CrowdED: Crowdsourcing Experimental Design
The objective of the project is to a-priori estimate the optimal number of worker and task assignment to achieve maximum accuracy in crowdsourcing experiments.
Crowdsourcing involves the creating of HITs (Human Intelligent Tasks), submitting them to a crowdsourcing platform and providing a monetary reward for each HIT. One of the advantages of using crowdsourcing is that the tasks can be highly parallelized, that is, the work is performed by a high number of workers in a decentralized setting. The design also offers a means to cross-check the accuracy of the answers by assigning each task to more than one person and thus relying on majority consensus as well as reward the workers according to their performance and productivity.

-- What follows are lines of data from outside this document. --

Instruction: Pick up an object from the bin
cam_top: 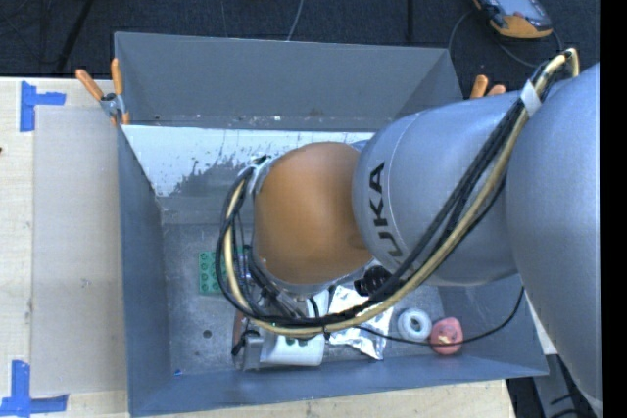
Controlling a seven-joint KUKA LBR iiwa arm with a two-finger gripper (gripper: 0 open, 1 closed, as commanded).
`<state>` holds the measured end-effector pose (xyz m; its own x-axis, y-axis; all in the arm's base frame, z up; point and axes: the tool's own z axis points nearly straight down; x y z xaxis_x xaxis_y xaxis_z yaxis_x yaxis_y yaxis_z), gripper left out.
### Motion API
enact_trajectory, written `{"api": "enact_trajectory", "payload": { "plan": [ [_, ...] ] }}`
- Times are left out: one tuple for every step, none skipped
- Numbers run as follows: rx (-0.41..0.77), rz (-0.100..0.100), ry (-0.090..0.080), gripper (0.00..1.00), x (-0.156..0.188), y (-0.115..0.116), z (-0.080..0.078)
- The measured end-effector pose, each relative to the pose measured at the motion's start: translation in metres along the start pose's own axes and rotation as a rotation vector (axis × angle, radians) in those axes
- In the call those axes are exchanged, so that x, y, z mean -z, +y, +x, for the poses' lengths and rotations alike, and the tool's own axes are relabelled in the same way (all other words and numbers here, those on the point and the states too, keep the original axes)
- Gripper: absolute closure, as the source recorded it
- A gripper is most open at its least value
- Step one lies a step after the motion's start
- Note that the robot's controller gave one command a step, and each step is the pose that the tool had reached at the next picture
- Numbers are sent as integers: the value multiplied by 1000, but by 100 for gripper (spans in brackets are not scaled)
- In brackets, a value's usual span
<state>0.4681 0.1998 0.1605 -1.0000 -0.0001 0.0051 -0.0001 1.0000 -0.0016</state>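
Flanking the arm [460, 210] lie green brick [206, 271] and white ring [415, 323].

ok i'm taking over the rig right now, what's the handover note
Gripper: low in the near left part of the bin, under the orange wrist cover. Cannot tell whether it holds anything.
Things: a white flat piece lies right beside the gripper, with crumpled silver foil next to it. A green block lies on the floor to the left. A white ring and a small pink thing lie to the right.
Done: the arm is down in the bin.
Left: nothing is seen lifted, so check the grasp, then raise.
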Motion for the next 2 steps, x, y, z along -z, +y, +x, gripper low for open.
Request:
{"api": "enact_trajectory", "payload": {
  "plan": [
    [82, -1, -7, 0, -42, 5, -78],
    [158, 1, -5, 0, -93, -17, -129]
  ]
}}
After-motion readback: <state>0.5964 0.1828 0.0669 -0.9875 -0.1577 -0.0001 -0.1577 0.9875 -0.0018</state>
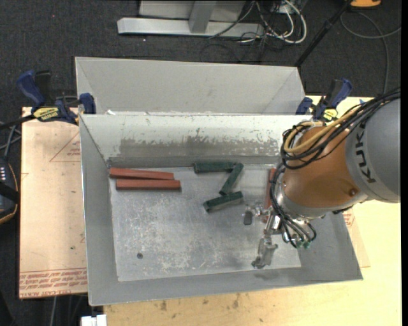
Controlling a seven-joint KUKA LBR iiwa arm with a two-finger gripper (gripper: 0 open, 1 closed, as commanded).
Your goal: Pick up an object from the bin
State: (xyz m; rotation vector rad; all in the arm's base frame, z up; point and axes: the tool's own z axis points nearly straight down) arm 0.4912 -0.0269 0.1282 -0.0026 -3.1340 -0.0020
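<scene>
Orange-shelled robot wrist (319, 181) hangs closest, its two-finger gripper (262, 253) low over a bare, scratched patch of the grey metal bin (185, 255). Whether the tool is wide or narrow cannot be told.

Up and left of the gripper lie three dark green flat bars in a loose zigzag: the nearest bar (223, 202), a slanted middle bar (232, 180), and a farther bar (213, 167).

Well left of the gripper, two reddish-brown flat bars (148, 185) lie just beside each other.

Beyond the gripper rises the bin's scuffed back wall (191, 143), then dark carpet (76, 28) with tangled cables (280, 19).
</scene>
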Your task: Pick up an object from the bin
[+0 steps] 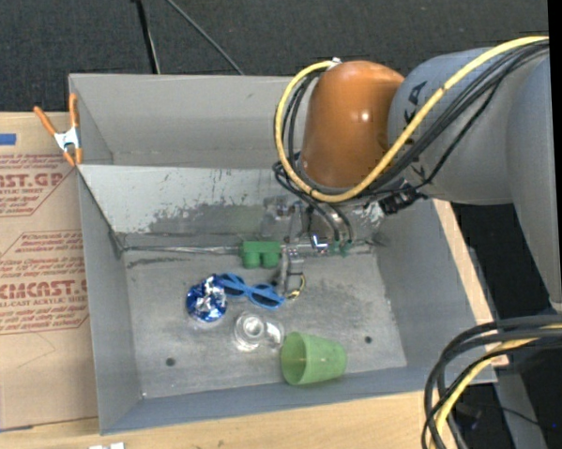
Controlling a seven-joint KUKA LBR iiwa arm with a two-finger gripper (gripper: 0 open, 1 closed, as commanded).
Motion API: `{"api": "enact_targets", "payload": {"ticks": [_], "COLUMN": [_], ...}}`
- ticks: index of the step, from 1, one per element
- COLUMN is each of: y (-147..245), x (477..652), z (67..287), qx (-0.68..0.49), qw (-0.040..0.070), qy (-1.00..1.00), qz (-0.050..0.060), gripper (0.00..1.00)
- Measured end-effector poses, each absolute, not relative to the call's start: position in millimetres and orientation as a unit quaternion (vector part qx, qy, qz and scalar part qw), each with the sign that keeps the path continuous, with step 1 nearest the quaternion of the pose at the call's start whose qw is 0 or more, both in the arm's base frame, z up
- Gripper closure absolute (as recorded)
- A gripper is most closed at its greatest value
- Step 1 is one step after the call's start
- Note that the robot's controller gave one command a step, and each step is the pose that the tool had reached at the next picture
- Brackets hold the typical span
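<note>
Lengthwise, blue toy glasses (250, 290) slant down-right to the claw (291, 281); grip cannot be told.

Grey bin (165, 342) holds green cup (311, 358), clear piece (252, 332), blue ball (206, 301), strip (250, 290), green block (260, 254).
</note>
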State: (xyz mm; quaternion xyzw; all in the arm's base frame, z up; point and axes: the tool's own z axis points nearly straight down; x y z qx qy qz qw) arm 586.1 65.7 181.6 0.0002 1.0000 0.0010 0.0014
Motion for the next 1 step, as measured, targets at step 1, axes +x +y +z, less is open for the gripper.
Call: {"api": "enact_targets", "payload": {"ticks": [1], "y": [98.0], "x": [557.0], "z": [67.7], "qx": [-0.036], "qw": [-0.003], "qy": [0.999], "qz": [0.000], "gripper": [0.00]}}
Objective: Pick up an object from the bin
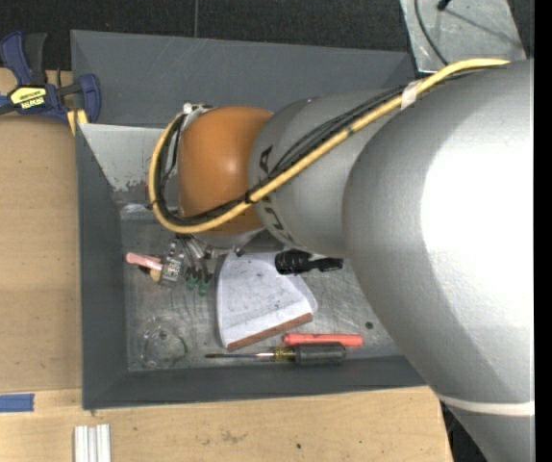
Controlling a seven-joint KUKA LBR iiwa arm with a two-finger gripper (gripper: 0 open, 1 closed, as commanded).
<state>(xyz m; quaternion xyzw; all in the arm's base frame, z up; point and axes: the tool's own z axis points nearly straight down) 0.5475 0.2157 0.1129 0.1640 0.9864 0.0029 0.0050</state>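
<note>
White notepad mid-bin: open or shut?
Shut. The notepad lies flat on the floor of the bin, one white face up, with a brown edge along its lower side showing as one closed block.

We see the scene lit evenly and fairly brightly from above. The broad grey arm point(449, 239) catches a soft, wide sheen across its upper curve, and the orange cover point(218, 162) at its wrist carries only a faint, matte highlight. Under them a shadow falls over the back of the bin point(98, 258) floor, darkest right beneath the cover. The white pad point(262, 301) is the brightest patch inside. The left wall stays dull, while the far sloped wall shows a paler band.
</note>
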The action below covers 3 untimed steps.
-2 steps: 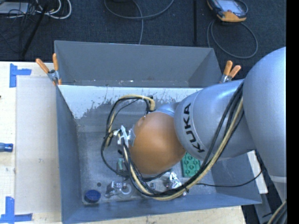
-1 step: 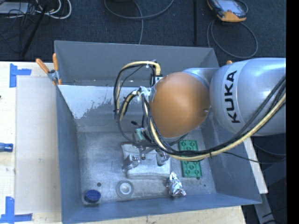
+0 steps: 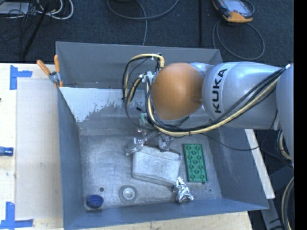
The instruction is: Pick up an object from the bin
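Five items: loose on bin [image 3: 96,128] floor
Grey packet [image 3: 156,166]: flat, frame centre
Gripper [image 3: 148,145]: fingers spread, empty, at packet's upper edge
Green studded block [image 3: 195,163]: right of packet
Foil wad [image 3: 182,191]: lower right
Clear cap [image 3: 127,193]: lower left
Blue cap [image 3: 95,201]: lower-left corner

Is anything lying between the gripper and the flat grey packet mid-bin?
Nothing visible does. The gripper hangs right over the far edge of the grey packet. The green block lies beside the packet and the crumpled foil at its near corner, neither on top of it.
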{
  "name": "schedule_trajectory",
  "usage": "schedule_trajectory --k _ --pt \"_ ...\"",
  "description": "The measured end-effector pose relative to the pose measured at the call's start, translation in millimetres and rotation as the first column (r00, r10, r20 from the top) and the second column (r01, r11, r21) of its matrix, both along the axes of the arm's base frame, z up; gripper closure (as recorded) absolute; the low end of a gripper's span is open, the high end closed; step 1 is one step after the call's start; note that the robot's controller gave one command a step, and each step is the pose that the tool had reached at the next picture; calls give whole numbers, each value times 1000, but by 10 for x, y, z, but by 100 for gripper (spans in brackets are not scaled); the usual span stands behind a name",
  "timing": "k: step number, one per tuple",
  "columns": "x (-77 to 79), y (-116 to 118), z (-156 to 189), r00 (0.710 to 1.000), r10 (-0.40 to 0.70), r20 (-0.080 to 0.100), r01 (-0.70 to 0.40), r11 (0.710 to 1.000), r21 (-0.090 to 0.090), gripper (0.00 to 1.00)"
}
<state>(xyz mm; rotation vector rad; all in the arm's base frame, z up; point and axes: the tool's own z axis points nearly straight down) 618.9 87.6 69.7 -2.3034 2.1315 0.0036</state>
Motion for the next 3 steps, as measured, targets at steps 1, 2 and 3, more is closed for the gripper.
schedule_trajectory --k 1,2,3 --pt "1 62 63 1000 3 8 -3 1000 10 100" --pt "-127 112 796 1000 -9 5 9 1000 -1 100" --pt "-49 81 1399 1000 -22 4 22 1000 -1 100"
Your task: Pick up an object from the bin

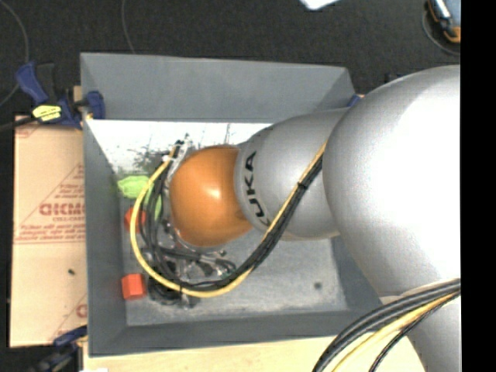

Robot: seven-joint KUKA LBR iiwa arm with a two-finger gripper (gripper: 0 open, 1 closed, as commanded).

Since each worker is paid per task, the costs can significantly increase, irrespective of the overall accuracy of the results. Thus, one important question when designing such crowdsourcing tasks that arise is how many workers to employ and how many tasks to assign to each worker when dealing with large amounts of tasks. That is, the main research questions we aim to answer is: `Can we a-priori estimate optimal workers and tasks' assignment to obtain maximum accuracy on all tasks?'. Thus, we introduce a two-staged statistical guideline, CrowdED, for optimal crowdsourcing experimental design in order to a-priori estimate optimal workers and tasks' assignment to obtain maximum accuracy on all tasks. We describe the algorithm and present preliminary results and discussions. We implement the algorithm in Python and make it openly available on Github, provide a Jupyter Notebook and a R Shiny app for users to re-use, interact and apply in their own crowdsourcing experiments.